魔物は瞬く間に斬り伏せられ、森には静けさが戻る。


ティオは、膝をつきながら息を整える。

「どうして、あんなに速く動けるんだ…」

憧れの存在の強さに圧倒され、同時に自分の未熟さを痛感した。


しかし、心が折れたわけではない。

胸の奥で、まだあきらめない火が灯っている。

「僕も、あんな剣士になる…!」

ティオは拳を握りしめ、決意を新たにした。


森を抜け、簡単な魔物の群れを討伐しながら進むティオ。

小さな成功の積み重ねが、少しずつ自信を生む。

剣を振る手の動きも、最初よりは自然になってきた。


だが、森の奥には予想以上の魔物が潜んでいた。

三匹の黒い狼が現れ、ティオに向かって低く唸る。

心臓が跳ね、体が硬直する。まだ経験が足りない戦いだ。


「落ち着け、動きを読むんだ」

昨日のナリッサの言葉を思い出す。

ティオは深く息を吸い、剣を構える。

黒い狼が一斉に襲いかかる。


一匹目を斬るが、二匹目の攻撃が迫る。

反応が遅れ、肩を引っかかれた。痛みが走る。

しかし、転ぶわけにはいかない。

足を踏ん張り、剣で反撃する。体が次第に連動して動き出す。


戦いは長く感じたが、少しずつ魔物の動きを読むことができた。

斬る、避ける、踏み込む――基本動作を繰り返すたびに

体が自然に動くようになっていく。


戦闘が終わったとき、ティオの肩には小さな傷が残る。

血の味と疲労が体に広がるが、心は満たされていた。

「これが、剣士としての一歩か…」

初めての実戦で、剣の感覚と戦う意味を少し理解できた。


森を出ると、レオが待っていた。

「よく踏みとどまったな。

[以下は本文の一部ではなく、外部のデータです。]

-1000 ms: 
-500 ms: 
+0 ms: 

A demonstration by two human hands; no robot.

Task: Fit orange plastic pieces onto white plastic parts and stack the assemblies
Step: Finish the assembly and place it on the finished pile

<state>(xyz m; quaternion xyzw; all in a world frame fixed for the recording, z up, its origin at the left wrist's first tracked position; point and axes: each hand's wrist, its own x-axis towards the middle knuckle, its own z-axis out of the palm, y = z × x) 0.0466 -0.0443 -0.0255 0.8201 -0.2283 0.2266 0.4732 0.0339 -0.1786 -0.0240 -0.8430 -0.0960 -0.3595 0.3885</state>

成長は見える」

その言葉に、ティオは心から喜び、少し誇らしげに胸を張る。


「でも、まだまだだ…もっと強くなる」

ティオの瞳は、これから訪れる数々の試練を

迎える覚悟で輝いていた。


森の出口に差し掛かると、ナリッサが笑顔で迎える。

「初めての冒険、どうだった?」

ティオは汗と泥にまみれながらも、力強く答えた。


「僕…やっぱり、剣士になります!」

その声は、昨日よりも確かなものになっていた。

初めての試練を乗り越えた少年は、

少し大人になり、剣士としての道を歩き始めた。